Statewide Iowa — Iowa State University Extension’s annual farmland survey released Tuesday shows a surge in the estimated value of farmland that hasn’t been seen in a decade.
Wendong Zhang oversees the survey and spoke about the results.
Zhang is an associate professor of economics at ISU, and says the average price is a first in some 80 years of surveys.
Zhang says the nominal value is higher than the 2013 land value peak — but when adjusted for inflation — it would be an increase of 21 percent. He says the values took off after a few drops and steady numbers the last few years.
The top-quality farmland increased 30 percent, the middle went up 27 percent and the low quality increased by 26 percent. He says the price of corn and soybeans was a big driver in the prices.
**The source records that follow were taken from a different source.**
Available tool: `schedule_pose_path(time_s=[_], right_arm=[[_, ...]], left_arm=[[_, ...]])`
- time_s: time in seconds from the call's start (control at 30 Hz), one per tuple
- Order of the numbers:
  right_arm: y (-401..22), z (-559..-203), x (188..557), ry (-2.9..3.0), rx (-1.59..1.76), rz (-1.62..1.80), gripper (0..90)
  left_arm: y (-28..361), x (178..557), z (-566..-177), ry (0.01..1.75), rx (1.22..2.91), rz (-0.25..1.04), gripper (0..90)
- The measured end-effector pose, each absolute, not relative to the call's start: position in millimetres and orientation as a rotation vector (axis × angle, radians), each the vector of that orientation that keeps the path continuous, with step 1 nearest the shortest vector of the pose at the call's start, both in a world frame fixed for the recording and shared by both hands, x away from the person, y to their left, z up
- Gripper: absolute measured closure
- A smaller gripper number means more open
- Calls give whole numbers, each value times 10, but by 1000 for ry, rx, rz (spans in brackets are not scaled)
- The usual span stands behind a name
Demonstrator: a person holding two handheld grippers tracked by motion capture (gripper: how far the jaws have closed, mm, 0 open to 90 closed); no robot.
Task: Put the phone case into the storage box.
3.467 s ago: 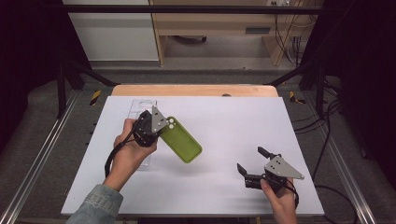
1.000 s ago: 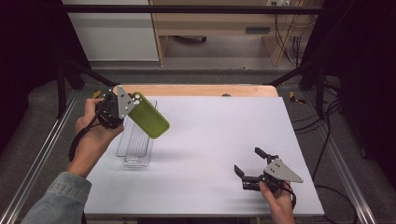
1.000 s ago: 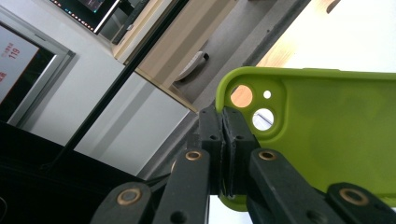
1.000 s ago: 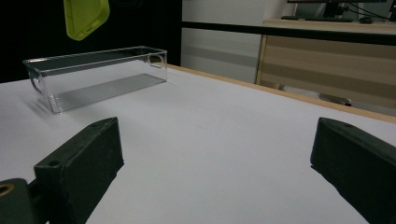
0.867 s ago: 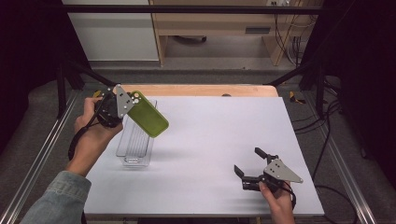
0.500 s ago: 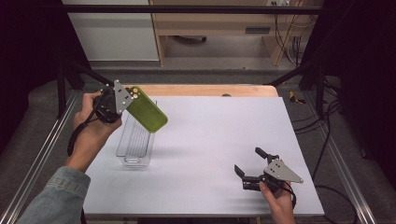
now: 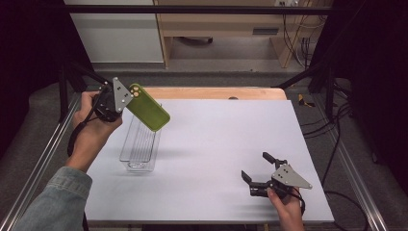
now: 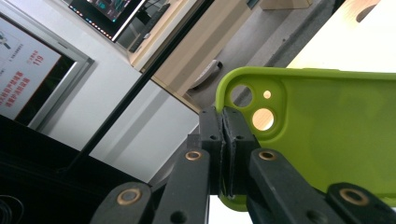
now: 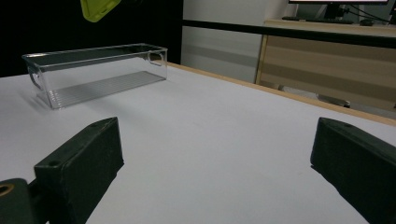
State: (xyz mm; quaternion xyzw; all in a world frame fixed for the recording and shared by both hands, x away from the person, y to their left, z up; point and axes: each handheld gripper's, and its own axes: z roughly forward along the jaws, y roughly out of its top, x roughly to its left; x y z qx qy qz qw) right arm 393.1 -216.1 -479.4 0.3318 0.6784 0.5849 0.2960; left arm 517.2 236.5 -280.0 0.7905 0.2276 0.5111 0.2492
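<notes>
- Right tongs (image 7: 256, 175): nearest the person, at the near right of the desk (image 7: 226, 144). The jaws stand wide apart with nothing between them. They sit low over the bare white surface, well apart from the other items. Judgement: this hand is parked out of the way while the other does the work.
- Bin (image 7: 139, 144): a clear, long, open-topped container on the left half of the desk, its long axis running away from the person. It looks empty. Seen from the right gripper view, it stands flat and upright (image 9: 98, 72). Judgement: it is the likely destination for the held item.
- Case (image 7: 148, 108): a green phone case with camera cut-outs, held in the air above the far end of the bin, clear of it. It is tilted, its free end sloping down toward the bin opening. Judgement: the tilt suits feeding the case in lengthwise, end first.
- Left tongs (image 7: 126, 98): clenched on the case. The left gripper view shows the pads (image 8: 212, 135) pinching the rim of the case (image 8: 327, 135) beside the camera cut-outs. Judgement: a corner grip leaves most of the case free to enter the bin.
</notes>
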Motion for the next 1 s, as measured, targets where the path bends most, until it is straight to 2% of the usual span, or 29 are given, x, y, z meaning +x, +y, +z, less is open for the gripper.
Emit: schedule_pose_path(time_s=[0.27, 1.0], right_arm=[[-2156, -4796, 3925, 1809, 873, 1551, 25], [-2170, -4794, 3927, 1803, 878, 1576, 25]], left_arm=[[2419, 5204, -2796, 597, 2136, 1416, 877], [2492, 5311, -2746, 539, 2121, 1611, 878]])
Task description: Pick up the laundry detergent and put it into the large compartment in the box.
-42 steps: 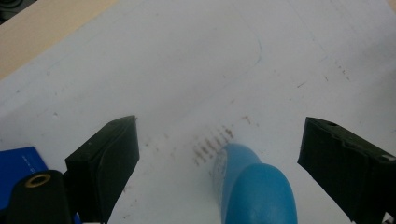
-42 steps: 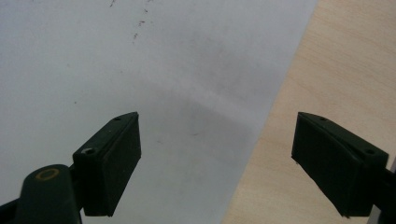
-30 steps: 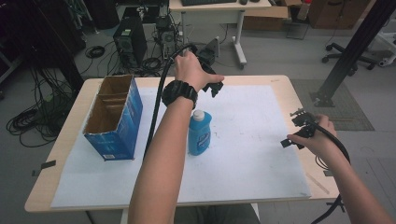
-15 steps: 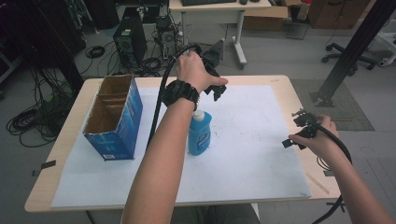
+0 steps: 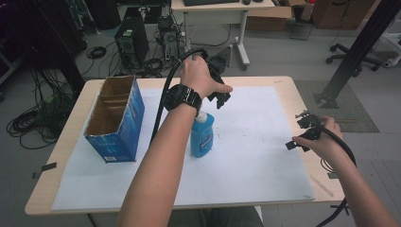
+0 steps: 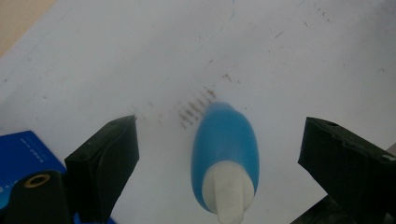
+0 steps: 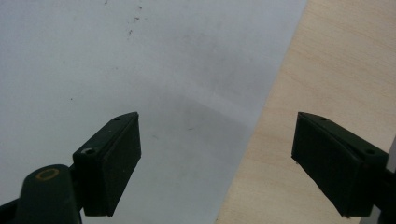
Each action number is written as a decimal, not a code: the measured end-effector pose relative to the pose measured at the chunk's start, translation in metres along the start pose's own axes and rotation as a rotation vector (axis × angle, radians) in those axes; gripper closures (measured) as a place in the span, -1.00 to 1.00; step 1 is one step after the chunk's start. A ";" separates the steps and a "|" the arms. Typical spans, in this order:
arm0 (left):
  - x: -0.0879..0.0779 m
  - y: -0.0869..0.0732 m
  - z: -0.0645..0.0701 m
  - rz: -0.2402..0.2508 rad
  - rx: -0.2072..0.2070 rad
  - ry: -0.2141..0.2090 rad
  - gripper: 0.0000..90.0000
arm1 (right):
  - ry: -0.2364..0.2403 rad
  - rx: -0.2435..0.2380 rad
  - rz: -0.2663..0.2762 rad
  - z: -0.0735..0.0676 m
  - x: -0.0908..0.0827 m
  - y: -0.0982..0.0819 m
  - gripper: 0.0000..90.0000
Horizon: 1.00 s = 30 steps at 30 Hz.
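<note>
Bottle (image 5: 202, 136), blue with white cap, stands upright on white paper (image 5: 255, 142) mid-table, right below my left gripper (image 6: 219, 154), jaws spread wide, nothing grasped. Open blue cardboard box (image 5: 113, 118) stands near its left. My right gripper (image 7: 217, 163) hovers, jaws apart and empty, over the paper's edge and table (image 7: 341, 70), well apart.

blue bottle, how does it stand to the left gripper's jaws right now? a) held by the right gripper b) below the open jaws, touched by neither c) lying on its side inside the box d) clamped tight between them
b: in the left gripper view the blue bottle stands upright on the white paper under the left gripper, whose jaws are spread wide with clear gaps on both sides of it.
</note>
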<state>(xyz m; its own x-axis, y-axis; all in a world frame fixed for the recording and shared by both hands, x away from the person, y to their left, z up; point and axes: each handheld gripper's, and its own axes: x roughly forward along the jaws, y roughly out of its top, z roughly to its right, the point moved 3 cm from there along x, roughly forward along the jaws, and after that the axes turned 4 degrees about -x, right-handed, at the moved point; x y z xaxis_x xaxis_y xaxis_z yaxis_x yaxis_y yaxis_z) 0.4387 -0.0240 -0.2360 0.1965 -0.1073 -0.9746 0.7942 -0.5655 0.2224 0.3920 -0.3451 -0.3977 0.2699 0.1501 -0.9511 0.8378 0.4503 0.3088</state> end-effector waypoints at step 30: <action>0.009 -0.024 0.005 -0.031 0.030 -0.001 -0.74 | 0.003 -0.006 0.002 -0.003 0.001 -0.001 -0.64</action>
<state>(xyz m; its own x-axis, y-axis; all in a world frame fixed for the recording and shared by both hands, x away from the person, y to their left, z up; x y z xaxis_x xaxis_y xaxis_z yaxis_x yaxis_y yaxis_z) 0.4185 -0.0158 -0.2501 0.1712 -0.0897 -0.9811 0.7822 -0.5931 0.1907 0.3902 -0.3424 -0.3983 0.2700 0.1537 -0.9505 0.8345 0.4550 0.3107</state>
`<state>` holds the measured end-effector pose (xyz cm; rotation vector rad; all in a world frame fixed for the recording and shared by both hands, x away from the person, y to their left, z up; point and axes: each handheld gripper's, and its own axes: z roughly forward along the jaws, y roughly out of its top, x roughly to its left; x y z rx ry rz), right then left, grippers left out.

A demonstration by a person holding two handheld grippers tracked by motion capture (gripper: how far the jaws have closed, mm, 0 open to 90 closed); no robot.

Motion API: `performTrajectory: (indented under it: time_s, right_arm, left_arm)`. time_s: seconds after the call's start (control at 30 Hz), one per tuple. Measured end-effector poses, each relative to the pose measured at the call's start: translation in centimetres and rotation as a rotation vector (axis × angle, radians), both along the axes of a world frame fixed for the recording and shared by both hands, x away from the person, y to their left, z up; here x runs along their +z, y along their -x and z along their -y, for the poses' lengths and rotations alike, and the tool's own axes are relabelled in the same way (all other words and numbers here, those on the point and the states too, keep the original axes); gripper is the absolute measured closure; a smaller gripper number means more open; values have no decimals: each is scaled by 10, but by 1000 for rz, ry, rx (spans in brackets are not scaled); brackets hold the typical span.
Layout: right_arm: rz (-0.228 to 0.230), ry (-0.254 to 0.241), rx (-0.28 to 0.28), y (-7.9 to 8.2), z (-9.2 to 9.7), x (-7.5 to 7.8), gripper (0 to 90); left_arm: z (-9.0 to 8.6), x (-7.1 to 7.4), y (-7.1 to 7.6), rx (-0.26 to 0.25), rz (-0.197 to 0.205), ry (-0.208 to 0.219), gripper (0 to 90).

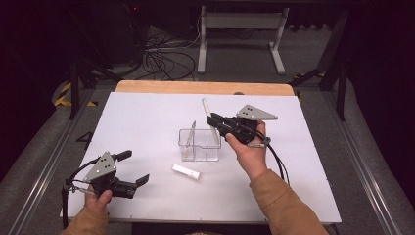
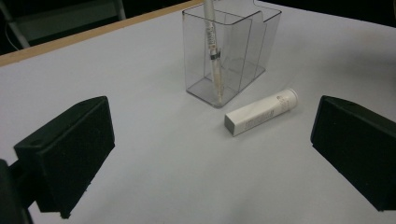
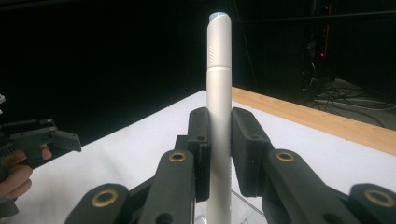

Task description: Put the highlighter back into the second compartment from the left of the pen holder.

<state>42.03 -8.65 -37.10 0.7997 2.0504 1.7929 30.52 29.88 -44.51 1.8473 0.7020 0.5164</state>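
My right gripper (image 1: 213, 120) is shut on a white pen (image 1: 205, 106), held upright over the right side of a clear divided box (image 1: 199, 152). In the right gripper view the pen (image 3: 219, 88) rises between the closed pads (image 3: 246, 140), and the box rim shows just below. A second white pen (image 2: 214, 56) stands leaning in the box's (image 2: 247, 42) other compartment. A white tube (image 1: 186, 172) lies flat in front of the box. My left gripper (image 1: 134, 168) rests open near the front left, its wide jaws framing the tube (image 2: 261, 112).
A white sheet (image 1: 147, 112) covers the table, with a wooden edge (image 1: 195, 87) at the back. Beyond it are cables and a white stand leg (image 1: 276, 54) on the floor. A metal rail (image 1: 357, 161) runs along the right side.
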Motion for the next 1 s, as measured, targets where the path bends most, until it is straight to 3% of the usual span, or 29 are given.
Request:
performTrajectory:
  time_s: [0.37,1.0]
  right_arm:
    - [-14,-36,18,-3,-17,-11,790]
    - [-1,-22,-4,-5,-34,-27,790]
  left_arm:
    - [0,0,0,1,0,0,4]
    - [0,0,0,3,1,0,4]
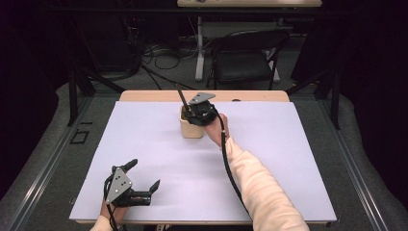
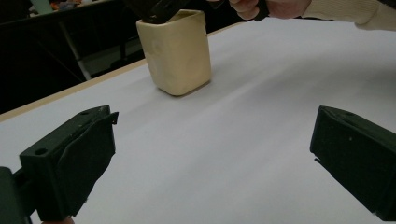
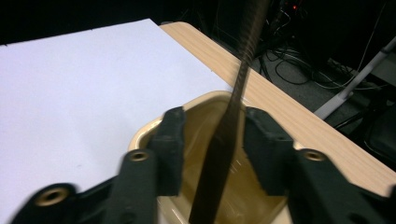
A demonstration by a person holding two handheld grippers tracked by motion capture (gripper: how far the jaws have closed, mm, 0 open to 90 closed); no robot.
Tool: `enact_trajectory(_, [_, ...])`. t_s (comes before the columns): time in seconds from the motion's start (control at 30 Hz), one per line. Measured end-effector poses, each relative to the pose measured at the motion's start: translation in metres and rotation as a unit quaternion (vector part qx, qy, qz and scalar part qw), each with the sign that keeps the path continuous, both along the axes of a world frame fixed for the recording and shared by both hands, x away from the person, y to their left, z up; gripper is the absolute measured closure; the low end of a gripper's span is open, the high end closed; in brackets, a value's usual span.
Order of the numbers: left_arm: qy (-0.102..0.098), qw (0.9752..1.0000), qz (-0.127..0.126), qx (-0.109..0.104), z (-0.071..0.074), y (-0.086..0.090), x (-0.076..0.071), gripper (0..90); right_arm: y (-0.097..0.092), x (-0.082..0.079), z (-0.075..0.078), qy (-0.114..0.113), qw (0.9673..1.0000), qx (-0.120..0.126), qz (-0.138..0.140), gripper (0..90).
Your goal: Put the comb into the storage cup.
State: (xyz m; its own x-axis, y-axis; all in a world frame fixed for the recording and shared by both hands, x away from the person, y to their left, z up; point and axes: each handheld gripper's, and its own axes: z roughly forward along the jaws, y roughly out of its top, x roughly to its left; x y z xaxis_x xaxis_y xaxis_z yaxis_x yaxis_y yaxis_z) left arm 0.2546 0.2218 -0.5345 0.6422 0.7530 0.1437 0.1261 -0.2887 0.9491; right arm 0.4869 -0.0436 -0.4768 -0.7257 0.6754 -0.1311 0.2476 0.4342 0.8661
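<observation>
I'm at the release step: my right gripper [image 1: 196,114] hangs over the cream cup [image 2: 176,51] at the far middle of the worktop [image 1: 269,159], jaws parted, and the dark slim tool [image 3: 229,126] stands loose between them inside the cup, leaning against its rim. Next I judge I should lift straight up without snagging the stick. The cup looks smooth, glazed, square with rounded corners; the tool is thin, matte, faintly ribbed. My left gripper [image 1: 142,182] rests at the near left, jaws wide and empty.
</observation>
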Motion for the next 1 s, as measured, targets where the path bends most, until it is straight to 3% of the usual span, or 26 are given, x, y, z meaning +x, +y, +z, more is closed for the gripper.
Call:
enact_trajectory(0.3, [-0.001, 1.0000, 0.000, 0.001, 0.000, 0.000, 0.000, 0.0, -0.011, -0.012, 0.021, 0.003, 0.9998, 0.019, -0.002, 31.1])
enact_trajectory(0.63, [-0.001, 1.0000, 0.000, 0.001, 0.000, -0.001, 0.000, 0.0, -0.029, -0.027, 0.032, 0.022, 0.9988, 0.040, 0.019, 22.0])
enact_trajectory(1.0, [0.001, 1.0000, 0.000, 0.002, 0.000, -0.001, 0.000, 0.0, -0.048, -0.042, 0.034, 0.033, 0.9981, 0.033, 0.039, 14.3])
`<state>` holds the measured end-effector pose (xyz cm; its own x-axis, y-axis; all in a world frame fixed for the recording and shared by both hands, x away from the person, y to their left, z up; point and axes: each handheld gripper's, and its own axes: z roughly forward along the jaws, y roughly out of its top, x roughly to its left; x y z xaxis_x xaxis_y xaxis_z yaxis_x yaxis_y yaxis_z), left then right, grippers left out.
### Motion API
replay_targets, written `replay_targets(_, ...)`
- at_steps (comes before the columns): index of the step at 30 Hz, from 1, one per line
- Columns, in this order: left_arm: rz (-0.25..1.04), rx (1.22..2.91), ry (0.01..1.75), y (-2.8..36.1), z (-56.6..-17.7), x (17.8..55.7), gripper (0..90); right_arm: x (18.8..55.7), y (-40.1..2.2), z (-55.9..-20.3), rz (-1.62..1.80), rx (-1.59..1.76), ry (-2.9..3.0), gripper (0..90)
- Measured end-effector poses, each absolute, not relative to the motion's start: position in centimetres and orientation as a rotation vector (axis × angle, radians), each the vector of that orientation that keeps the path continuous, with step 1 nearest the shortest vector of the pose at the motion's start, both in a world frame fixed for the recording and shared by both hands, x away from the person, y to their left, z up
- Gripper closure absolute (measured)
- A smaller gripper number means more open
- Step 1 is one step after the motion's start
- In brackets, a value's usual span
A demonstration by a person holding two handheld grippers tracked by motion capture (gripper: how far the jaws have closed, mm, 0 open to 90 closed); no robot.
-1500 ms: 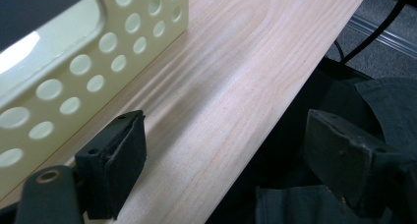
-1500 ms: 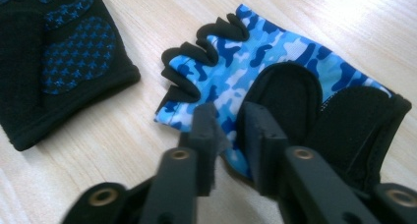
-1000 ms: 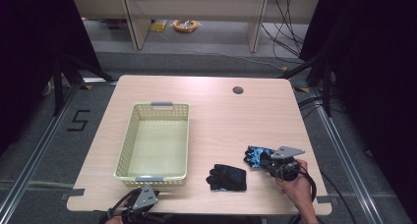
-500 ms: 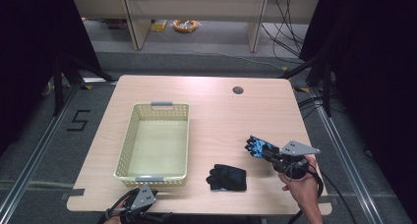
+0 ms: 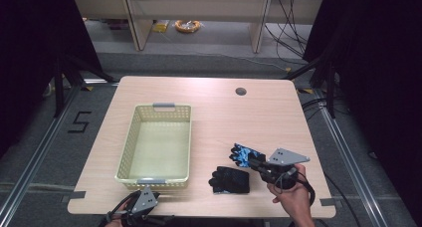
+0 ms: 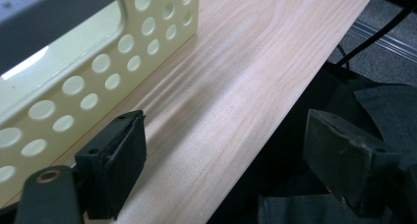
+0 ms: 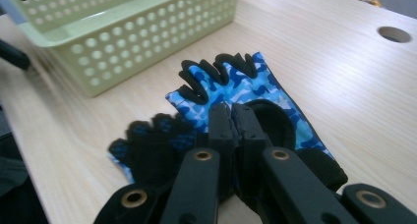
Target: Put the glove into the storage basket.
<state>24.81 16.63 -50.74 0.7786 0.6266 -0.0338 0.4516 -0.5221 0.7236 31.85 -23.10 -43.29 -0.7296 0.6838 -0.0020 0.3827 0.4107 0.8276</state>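
Glove (image 5: 242,153), the blue camouflage one, is the thing in hand: your right gripper (image 5: 252,160) has it pinched, near the worktop's (image 5: 219,107) front right corner.

Going left to right: your left gripper (image 5: 130,213) waits at the front edge just before the basket (image 5: 160,107), its jaws spread wide with nothing between them; in the left gripper view they frame bare wood and the basket's near wall. The basket sits on the left half of the worktop and looks empty. Right of it, near the front edge, a second, black glove (image 5: 229,180) lies flat. Just beside that one, the blue glove spreads out from your right gripper, whose jaws are closed tight on the cuff end; in the right gripper view the fabric bunches around them.

This reads as the pick-up step, with the carry to the basket next. That calls for keeping the pinch firm, lifting until the dangling fingers clear the black glove and the basket's rim, then travelling left before you let go.
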Motion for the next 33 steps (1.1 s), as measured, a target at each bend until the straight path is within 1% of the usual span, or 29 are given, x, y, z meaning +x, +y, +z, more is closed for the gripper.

Zhang says competitive bidding for land in the central part of the state and the northern area helped drive up prices. He says the northern area land is desired for livestock production. Zhang says this year’s harvest also helped the values.
He says federal pandemic payments factored into the mix as well.
All counties saw an increase — and for the ninth consecutive year — Scott and Decatur Counties reported the highest and lowest land values. Scott County saw a 30 percent increase to 13-thousand-852 dollars an acre. Decatur County increased 31-point-five percent five-thousand-62 dollars and acre. Clayton and Allamakee Counties reported the largest percentage increase, 36-point-four percent. The smallest percentage increase was 23-point-two percent in Keokuk County.